Zana - „kobieta śniegu” Z Tkhina - Alternatywny Widok

Zana - „kobieta śniegu” Z Tkhina - Alternatywny Widok
Zana - „kobieta śniegu” Z Tkhina - Alternatywny Widok

Wideo: Zana - „kobieta śniegu” Z Tkhina - Alternatywny Widok

Wideo: Zana - „kobieta śniegu” Z Tkhina - Alternatywny Widok
Wideo: Снежный человек пошёл на контакт! Уникальное видео! 2024, Może
Anonim

Słyszałem o tej historii przez długi czas, a potem natrafiłem na szczegółową i interesującą historię o tym niezwykłym stworzeniu o imieniu Zana w sieci. Chcę się z wami podzielić tą historią, drodzy czytelnicy.

W 1962 roku moskiewski profesor Aleksander Maszkowcew wędrował w odległe tereny Abchazji. Słyszałem niesamowite historie o dzikich mieszkańcach gór. Powtórzyłem je światowej sławy kryptozoologowi Borisowi Porshnevowi. Kopał głębiej i znalazł ludzi, którzy osobiście widzieli schwytaną „Wielką Stopę”. A nawet z nim rozmawiał. To znaczy z nią - „śnieżną kobietą” imieniem Zana. W tym czasie naoczni świadkowie mieli już grubo ponad sto lat. Ale aksakale pamiętali wszystko. ⠀

Potomkowie „śnieżnej kobiety” nadal mieszkają we wsi Tchina w regionie Ochamchira w Abchazji, 78 kilometrów od Suchumi. Ich przodkowie - czyli „ludzie śniegu” nazywają się tu ocho-kochi - to w języku Mingrelian. A abnayu jest po abchasku. Mówią, że kiedyś w górskich lasach było ich dużo. Musieli nawet eksterminować.

Przedrewolucyjny przywódca Abchazji, książę D. M. Achba, ze swym orszakiem polował w lasach na górze Zaadan. I jeszcze raz zobaczyłem futrzanego olbrzyma. Kazałem go w końcu złapać. Które słudzy zrobili w oryginalny sposób. Jeden z nich zdjął przepocone spodnie i zostawił je w widocznym miejscu. „Bigfoot” -abnaue- poczuł zapach. I chociaż był zainteresowany majstrowaniem przy spodniach, łowcy, którzy wyskoczyli z zasadzki, związali go.

„Śnieżną kobietę”, którą nazywał Zana, książę Achba podarował swojemu przyjacielowi, księciu Chelokua, a on z kolei podarował ją księciu Eje Genaba. Następnie przywiózł Zanę do jego posiadłości w wiosce Tkhina nad rzeką Mokva. Tu zaczęła się cała zabawa.

Według lokalnych mieszkańców, podczas swojego pobytu w Tkhine Zana urodziła co najmniej pięć razy. Jakoś przyciągnęła miejscową męską populację i najwyraźniej ona sama nie miała nic przeciwko …

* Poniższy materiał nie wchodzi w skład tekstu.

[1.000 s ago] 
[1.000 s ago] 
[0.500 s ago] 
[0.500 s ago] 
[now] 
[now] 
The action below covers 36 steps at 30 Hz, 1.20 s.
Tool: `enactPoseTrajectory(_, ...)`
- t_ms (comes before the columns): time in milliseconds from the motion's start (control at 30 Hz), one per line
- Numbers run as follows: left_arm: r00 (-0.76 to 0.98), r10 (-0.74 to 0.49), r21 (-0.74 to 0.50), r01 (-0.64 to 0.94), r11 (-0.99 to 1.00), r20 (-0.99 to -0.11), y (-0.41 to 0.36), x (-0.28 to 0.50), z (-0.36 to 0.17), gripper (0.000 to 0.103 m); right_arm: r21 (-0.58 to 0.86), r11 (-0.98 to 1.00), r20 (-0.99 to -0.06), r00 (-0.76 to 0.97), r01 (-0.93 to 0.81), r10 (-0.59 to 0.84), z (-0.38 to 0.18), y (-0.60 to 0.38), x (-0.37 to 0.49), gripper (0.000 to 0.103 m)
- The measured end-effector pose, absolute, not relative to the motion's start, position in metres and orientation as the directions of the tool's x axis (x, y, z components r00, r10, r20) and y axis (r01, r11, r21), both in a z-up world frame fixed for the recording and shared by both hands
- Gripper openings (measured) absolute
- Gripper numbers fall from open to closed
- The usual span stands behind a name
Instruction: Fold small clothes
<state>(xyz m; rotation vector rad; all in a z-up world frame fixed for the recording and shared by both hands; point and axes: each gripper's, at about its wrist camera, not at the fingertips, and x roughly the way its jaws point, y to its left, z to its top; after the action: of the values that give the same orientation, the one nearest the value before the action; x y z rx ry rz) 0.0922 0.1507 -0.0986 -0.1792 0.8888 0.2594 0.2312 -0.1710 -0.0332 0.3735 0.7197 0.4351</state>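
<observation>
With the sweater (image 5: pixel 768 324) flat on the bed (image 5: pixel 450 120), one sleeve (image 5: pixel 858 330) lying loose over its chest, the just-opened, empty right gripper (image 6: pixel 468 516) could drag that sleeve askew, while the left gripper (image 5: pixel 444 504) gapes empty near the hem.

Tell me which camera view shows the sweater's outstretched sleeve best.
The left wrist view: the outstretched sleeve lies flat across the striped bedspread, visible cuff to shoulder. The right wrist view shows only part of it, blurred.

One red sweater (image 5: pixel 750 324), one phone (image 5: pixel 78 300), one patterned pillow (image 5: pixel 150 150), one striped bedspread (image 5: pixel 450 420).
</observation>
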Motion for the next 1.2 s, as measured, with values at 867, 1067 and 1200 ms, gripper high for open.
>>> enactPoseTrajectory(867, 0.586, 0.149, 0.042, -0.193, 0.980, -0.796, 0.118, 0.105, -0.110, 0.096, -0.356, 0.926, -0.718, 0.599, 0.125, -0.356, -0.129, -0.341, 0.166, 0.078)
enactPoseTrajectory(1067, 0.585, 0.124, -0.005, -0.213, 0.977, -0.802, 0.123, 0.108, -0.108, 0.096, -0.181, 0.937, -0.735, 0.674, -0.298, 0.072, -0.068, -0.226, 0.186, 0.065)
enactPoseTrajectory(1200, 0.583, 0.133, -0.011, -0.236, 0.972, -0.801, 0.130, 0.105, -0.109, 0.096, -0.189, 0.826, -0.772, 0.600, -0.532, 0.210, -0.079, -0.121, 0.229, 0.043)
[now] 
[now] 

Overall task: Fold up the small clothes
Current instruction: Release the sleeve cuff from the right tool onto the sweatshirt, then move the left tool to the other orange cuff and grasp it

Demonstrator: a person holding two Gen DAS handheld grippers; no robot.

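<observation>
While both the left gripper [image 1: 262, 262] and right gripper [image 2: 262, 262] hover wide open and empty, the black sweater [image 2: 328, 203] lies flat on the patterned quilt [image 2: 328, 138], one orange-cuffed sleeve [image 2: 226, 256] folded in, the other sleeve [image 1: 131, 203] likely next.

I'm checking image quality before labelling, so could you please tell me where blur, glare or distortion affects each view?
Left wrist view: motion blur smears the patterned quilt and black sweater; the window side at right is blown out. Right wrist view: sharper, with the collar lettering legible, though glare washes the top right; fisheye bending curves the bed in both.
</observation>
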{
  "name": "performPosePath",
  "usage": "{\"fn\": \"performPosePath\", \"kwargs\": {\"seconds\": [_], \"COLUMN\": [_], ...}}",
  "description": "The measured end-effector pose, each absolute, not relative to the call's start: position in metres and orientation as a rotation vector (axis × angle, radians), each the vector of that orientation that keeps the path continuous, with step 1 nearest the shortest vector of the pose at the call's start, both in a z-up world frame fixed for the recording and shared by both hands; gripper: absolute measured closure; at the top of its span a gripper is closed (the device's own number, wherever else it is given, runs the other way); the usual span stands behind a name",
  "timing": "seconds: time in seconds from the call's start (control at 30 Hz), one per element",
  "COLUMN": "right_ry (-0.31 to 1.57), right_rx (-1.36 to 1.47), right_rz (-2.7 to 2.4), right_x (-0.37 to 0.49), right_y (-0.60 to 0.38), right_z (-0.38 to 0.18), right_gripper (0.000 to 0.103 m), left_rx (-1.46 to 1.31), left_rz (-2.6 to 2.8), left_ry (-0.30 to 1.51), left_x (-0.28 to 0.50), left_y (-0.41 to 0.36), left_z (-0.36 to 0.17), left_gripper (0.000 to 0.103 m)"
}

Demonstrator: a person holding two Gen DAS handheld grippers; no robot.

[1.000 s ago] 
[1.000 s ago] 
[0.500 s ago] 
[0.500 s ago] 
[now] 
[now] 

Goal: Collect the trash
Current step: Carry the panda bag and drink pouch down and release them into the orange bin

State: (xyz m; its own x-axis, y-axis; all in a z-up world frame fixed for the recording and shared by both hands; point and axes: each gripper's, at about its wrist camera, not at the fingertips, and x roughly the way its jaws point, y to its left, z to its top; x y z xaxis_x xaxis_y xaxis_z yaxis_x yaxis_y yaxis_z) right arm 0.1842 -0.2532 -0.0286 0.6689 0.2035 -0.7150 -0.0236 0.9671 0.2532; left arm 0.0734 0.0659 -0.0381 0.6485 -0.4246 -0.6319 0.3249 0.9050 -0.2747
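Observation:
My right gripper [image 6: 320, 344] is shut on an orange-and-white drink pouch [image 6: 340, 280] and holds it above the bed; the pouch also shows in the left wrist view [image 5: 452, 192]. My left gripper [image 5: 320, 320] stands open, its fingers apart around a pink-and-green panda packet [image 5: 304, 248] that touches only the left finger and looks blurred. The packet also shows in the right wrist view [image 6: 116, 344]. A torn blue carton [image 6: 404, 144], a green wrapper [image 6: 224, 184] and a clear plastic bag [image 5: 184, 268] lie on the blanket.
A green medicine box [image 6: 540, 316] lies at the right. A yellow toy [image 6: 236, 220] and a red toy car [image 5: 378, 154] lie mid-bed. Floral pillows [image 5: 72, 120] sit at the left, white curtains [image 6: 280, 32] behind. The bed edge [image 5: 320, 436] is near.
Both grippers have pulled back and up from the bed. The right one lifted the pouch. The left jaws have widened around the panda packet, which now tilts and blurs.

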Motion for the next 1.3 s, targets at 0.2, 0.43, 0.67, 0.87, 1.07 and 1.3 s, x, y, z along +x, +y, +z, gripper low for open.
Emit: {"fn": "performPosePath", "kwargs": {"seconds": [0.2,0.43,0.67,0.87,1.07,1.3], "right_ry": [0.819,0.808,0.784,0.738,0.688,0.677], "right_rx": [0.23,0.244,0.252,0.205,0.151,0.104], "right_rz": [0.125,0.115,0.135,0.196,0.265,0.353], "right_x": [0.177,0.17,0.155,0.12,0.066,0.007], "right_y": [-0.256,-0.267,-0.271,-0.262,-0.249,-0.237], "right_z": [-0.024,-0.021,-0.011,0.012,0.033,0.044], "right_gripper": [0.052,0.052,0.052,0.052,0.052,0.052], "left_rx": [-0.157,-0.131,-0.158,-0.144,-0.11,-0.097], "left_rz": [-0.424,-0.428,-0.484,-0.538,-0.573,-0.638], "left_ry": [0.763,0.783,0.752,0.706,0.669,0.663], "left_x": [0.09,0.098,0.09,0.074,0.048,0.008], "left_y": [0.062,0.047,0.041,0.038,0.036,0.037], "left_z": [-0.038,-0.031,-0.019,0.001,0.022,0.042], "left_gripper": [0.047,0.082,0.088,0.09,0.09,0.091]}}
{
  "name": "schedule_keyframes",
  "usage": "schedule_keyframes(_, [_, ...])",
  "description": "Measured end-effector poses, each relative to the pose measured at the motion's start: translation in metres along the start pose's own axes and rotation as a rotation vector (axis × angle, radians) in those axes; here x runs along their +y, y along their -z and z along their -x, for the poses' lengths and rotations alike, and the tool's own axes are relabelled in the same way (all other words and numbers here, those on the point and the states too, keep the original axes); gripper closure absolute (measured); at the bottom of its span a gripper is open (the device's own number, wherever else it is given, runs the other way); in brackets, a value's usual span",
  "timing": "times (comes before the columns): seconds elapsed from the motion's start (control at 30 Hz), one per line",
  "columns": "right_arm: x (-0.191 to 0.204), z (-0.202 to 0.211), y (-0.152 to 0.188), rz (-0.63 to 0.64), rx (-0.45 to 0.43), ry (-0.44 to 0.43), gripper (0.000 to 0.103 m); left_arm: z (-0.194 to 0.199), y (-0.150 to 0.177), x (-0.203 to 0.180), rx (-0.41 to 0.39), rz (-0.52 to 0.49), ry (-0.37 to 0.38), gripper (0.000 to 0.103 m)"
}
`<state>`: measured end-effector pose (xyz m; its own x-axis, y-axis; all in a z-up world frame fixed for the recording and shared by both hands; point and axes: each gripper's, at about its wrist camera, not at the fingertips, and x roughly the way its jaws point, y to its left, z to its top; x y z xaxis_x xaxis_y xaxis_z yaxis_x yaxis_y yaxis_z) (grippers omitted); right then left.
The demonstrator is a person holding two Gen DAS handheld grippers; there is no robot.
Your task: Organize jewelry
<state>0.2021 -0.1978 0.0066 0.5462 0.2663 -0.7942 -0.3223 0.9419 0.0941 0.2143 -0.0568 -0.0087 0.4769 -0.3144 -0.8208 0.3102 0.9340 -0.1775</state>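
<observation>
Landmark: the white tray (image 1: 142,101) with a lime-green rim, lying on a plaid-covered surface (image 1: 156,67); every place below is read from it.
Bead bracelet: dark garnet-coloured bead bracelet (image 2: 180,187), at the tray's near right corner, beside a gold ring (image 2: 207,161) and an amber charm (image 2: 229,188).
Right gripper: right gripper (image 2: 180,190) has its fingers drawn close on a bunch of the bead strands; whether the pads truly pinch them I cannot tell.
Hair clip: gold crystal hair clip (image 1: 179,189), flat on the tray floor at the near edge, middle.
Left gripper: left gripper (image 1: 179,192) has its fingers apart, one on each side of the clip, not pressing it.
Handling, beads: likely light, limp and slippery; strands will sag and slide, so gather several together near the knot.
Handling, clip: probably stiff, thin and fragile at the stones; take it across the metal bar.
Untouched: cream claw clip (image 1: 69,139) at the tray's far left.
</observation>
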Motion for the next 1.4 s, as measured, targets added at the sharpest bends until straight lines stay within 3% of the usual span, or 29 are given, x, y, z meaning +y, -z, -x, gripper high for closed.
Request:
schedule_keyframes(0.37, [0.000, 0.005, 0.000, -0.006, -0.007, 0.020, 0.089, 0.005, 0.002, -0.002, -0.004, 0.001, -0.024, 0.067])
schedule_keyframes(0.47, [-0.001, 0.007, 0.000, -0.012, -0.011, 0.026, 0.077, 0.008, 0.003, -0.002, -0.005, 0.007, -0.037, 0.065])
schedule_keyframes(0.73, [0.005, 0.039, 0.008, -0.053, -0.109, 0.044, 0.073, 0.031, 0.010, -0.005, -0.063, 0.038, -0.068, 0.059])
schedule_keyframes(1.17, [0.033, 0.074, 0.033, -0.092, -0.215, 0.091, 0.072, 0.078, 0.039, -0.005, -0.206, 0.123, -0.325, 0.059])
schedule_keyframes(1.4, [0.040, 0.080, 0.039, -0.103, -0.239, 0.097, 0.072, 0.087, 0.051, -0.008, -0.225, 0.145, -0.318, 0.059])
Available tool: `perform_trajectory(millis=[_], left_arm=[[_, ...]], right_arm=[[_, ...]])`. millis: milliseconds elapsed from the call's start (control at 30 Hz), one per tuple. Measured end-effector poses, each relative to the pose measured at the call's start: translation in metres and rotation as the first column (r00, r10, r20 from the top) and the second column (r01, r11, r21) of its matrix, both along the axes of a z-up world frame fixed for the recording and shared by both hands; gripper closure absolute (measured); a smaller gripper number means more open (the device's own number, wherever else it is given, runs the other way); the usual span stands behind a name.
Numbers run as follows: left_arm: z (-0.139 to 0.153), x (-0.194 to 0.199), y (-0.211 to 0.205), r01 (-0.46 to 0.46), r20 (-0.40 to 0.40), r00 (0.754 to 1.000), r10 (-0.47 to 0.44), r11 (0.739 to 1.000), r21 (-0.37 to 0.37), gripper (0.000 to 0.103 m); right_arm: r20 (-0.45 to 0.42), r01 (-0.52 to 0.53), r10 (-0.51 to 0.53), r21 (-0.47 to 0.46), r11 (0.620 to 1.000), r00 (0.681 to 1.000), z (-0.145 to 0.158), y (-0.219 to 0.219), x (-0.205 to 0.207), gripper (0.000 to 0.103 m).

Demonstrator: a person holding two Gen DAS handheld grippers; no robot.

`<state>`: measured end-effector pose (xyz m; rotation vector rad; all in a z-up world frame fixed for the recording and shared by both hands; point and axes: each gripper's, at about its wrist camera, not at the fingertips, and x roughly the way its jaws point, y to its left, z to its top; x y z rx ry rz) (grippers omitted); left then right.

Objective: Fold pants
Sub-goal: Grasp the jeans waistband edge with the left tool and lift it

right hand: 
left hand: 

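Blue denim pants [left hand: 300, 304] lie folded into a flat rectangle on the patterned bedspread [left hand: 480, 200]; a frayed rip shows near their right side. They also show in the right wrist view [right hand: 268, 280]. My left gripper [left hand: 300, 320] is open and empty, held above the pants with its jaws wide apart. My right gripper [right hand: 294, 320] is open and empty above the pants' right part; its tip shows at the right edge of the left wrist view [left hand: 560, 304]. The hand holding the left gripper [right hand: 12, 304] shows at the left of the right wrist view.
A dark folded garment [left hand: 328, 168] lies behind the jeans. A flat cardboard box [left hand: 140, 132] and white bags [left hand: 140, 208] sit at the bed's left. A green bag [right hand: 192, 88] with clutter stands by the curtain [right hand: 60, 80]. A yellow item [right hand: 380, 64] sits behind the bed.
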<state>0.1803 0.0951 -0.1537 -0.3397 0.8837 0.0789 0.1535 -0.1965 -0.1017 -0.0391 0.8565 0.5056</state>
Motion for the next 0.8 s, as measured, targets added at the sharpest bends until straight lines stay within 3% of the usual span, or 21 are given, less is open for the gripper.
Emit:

Przede wszystkim uwielbiała pływać w rzece Mokva, robiła to kilka razy dziennie.

Ona też piła. A sam książę nauczył ją pić, który według legend został pierwszym kochankiem Zany. Trudno powiedzieć, co się do tego przyczyniło, może było dostatecznie dużo wina, może względna czystość Zany, a może książę brakowało kobiet lub miał pod tym względem odchylenia …

Film promocyjny:

Pierwsze dziecko Zany zmarło zaraz po urodzeniu, zanurzyła go w lodowatej wodzie i naturalnie dziecko nie wytrzymało takiego testu.

Resztę dzieci Zany zabrano, aby nie przeziębiła się jako pierworodna. W rezultacie przeżyli dwaj synowie (Khvit i Janda) oraz dwie córki (Gomaza i Kojanir). Tylko Khvit pozostał w Tkhino, dokąd udał się jego brat i siostry, nikt nie wie.

Image
Image

Khvit był dwukrotnie żonaty, drugi raz z Rosjanką - Marią, z której małżeństwa Raisa (Khvitovna) urodziła się w 1934 roku.

Do ostatnich dni Zana nie zmieniła się na zewnątrz - nie poszarzała, nie straciła zębów, pozostała w dobrej kondycji fizycznej. Ale nigdy nie nauczyła się mówić - ryczała, warczała, krzyczała, a kiedy była szczęśliwa, śmiała się cienkim metalicznym śmiechem. Ona też nigdy się nie uśmiechała.

Ile lat żyła Zana i nikt nie wie, dlaczego zmarła, a zmarła między 1880 a 1890 rokiem.